Nunca deixou de cantar Ricky Nelson, mas nunca mais se lhe ouviu Marcianita, um dos seus maiores êxitos, incluído no segundo EP, editado em 1961 e em que foi acompanhado pelo Conjunto Abril em Portugal. “Tem uns arranjos em que parece que estou a ser perseguido por uma matilha de cães. Detesto a versão que foi gravada no disco”, dizia ao PÚBLICO em 2010.
Contou-nos na altura do contagiante que fora ouvir Bill Haley anunciar a chegada do rock’n’roll, do electrizante que era ouvir os Shadows, da paixão pela música de Ricky Nelson, nascida quando uma “pen-friend” americana lhe enviou um single do cantor com, claro, Lonesome town e I got a feeling. Até essa altura, os interesses estavam mais virados para a banda desenhada. Depois da descoberta de Ricky Nelson, o rock tomou a dianteira.

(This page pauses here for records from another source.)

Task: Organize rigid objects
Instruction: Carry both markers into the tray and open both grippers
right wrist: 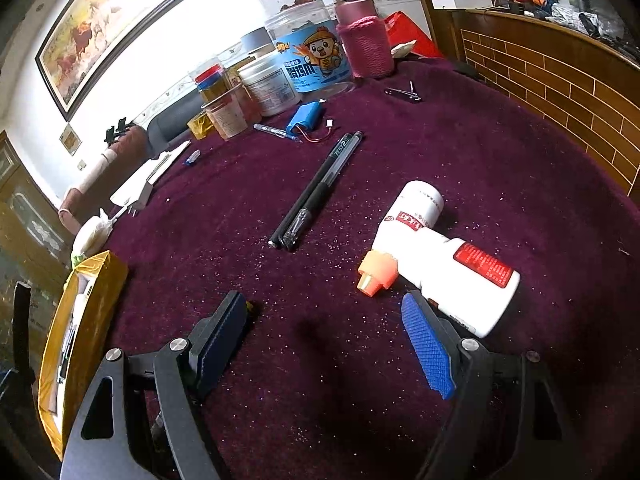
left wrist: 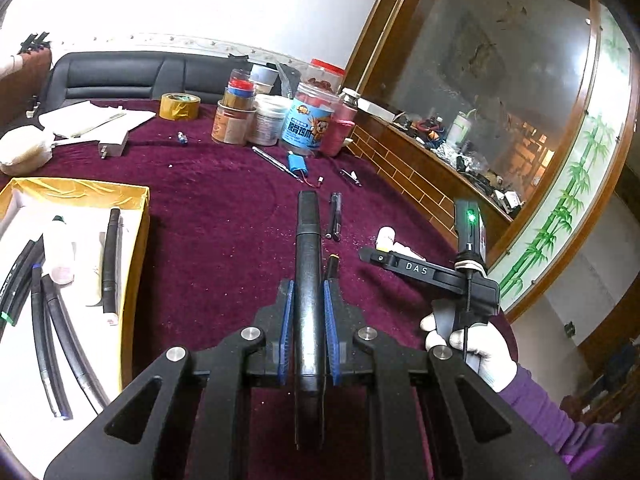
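The left gripper point(left wrist: 308, 308) is clamped on a thick black marker point(left wrist: 307, 264), which runs lengthwise between its blue pads point(left wrist: 286, 332) and sticks out ahead of them, lifted above the purple cloth of the table point(left wrist: 224, 208). To its left, at the table's near left edge, sits a yellow box point(left wrist: 140, 240) already holding several dark pens, tubes and a small pale bottle. On the right, a white-gloved hand point(left wrist: 476, 344) holds the right gripper point(right wrist: 326, 336), whose jaws stand wide apart with nothing between them, hovering low over bare cloth. Just beside its right finger lie two white bottles point(right wrist: 444, 256), on their sides and touching each other, the nearer with an orange cap point(right wrist: 376, 274) and a red label. Further in, toward the middle of the table, two black pens point(right wrist: 316, 192) lie side by side, touching. Beyond them are a blue battery pack point(right wrist: 308, 118) with red wires, another pen, and a nail clipper point(right wrist: 404, 93). Along the far edge stands a cluster of jars point(right wrist: 304, 52), a pink-sleeved flask point(right wrist: 362, 40) and a roll of brown tape point(left wrist: 180, 106).
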A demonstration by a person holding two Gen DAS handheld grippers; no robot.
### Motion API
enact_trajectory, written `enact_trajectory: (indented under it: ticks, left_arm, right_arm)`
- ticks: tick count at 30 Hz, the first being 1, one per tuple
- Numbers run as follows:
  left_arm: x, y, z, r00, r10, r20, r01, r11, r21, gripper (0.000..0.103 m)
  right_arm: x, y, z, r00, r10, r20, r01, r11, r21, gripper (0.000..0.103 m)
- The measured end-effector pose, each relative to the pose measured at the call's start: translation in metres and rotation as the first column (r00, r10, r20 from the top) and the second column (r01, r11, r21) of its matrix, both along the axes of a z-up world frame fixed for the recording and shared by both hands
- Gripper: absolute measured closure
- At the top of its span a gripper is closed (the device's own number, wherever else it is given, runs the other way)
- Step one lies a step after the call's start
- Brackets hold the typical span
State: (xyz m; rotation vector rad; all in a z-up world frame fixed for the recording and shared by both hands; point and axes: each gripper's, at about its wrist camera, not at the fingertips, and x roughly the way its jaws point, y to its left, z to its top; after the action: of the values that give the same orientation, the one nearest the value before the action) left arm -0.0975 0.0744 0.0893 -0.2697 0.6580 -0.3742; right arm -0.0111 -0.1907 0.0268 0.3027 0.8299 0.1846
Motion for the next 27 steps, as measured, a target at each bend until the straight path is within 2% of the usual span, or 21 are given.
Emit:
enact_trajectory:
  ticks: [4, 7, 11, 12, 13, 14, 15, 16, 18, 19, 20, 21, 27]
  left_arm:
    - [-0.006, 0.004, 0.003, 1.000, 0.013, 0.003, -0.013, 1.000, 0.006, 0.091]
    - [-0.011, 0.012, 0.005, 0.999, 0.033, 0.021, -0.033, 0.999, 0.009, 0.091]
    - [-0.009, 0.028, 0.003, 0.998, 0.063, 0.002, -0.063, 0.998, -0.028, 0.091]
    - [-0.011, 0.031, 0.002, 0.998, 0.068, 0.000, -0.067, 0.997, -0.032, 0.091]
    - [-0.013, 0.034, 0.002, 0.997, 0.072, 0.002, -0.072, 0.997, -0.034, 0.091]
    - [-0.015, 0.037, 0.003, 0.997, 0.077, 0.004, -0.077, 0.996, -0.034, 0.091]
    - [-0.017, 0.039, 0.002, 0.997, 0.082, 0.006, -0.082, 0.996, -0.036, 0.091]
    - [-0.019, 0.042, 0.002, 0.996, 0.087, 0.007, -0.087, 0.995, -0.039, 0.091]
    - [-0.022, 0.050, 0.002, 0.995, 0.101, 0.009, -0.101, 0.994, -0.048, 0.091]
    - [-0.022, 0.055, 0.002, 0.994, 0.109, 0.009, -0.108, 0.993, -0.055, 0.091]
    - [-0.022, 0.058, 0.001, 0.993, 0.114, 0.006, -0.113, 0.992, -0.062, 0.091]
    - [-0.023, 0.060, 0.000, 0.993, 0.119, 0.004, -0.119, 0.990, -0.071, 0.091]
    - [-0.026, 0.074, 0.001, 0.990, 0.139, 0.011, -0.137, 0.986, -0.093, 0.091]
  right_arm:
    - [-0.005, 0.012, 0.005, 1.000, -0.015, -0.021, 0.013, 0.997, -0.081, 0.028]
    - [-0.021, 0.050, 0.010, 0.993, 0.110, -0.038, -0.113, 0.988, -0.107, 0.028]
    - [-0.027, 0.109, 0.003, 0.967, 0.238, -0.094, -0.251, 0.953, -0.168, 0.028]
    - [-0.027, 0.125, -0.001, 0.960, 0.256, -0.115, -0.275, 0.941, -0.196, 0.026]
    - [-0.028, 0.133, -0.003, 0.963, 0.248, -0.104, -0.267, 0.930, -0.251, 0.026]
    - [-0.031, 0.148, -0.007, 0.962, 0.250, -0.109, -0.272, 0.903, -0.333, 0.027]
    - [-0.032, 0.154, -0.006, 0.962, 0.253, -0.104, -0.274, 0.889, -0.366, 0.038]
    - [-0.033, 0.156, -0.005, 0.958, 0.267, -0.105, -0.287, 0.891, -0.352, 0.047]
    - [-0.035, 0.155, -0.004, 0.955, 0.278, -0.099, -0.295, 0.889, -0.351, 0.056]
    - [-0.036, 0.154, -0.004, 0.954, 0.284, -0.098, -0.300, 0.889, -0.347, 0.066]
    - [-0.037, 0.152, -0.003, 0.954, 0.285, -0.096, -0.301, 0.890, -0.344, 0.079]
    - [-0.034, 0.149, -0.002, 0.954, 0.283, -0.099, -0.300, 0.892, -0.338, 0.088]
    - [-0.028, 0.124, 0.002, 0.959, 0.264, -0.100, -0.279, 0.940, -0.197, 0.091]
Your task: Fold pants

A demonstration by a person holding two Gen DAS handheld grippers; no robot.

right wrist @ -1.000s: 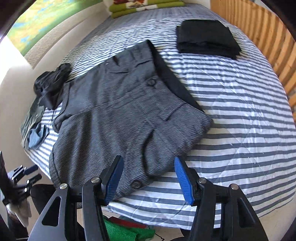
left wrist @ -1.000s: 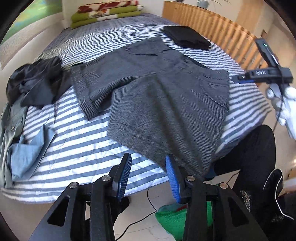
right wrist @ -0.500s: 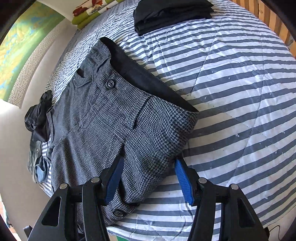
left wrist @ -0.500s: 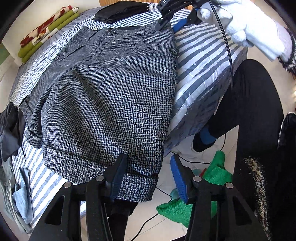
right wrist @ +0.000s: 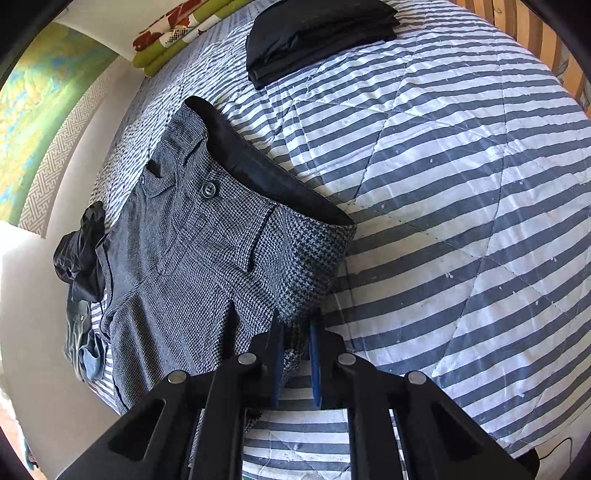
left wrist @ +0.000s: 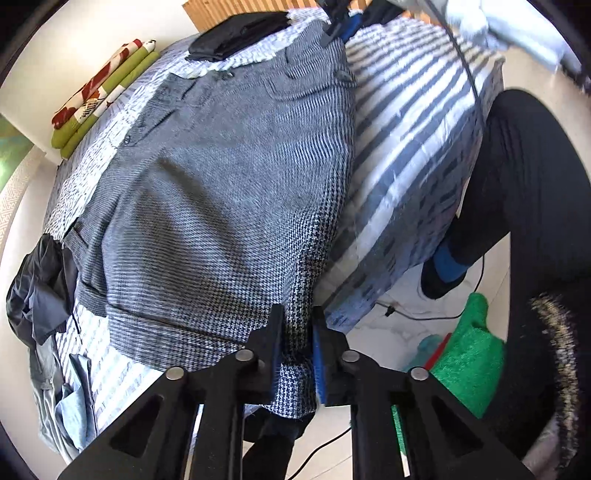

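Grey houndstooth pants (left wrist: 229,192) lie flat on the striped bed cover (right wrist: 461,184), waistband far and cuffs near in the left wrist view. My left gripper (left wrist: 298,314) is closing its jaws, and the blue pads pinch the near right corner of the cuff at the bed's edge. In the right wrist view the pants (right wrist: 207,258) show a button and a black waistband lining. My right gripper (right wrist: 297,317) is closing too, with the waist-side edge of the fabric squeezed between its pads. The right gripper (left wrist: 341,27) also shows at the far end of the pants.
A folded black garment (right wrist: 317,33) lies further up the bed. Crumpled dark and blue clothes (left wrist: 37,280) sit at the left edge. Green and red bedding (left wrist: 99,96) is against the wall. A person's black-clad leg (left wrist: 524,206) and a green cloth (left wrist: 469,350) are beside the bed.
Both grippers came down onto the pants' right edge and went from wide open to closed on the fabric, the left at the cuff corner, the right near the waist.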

Aos 17 anos, foi acompanhar um amigo com que tinha aulas de guitarra a um certo concurso na Renascença e o que se seguiu foi uma história breve mas intensa, uma história de celebridade pop guardada no início de tudo no que ao rock português diz respeito. Dela, ficam canções da sua autoria, como, por exemplo, Fui por ti, Nunca (as incluídas em Caloiros da Canção) ou a supracitada Se eu enlouqueci. Ficam os EP que gravou com o Conjunto Abril em Portugal, com os Gentlemen, os Siderais e os Fliers. Fica a voz que revelava a mesma elegância que a pose e postura daquele que cantava. Fica a marca de um pioneiro da história moderna da música portuguesa. Daniel Bacelar era seu nome.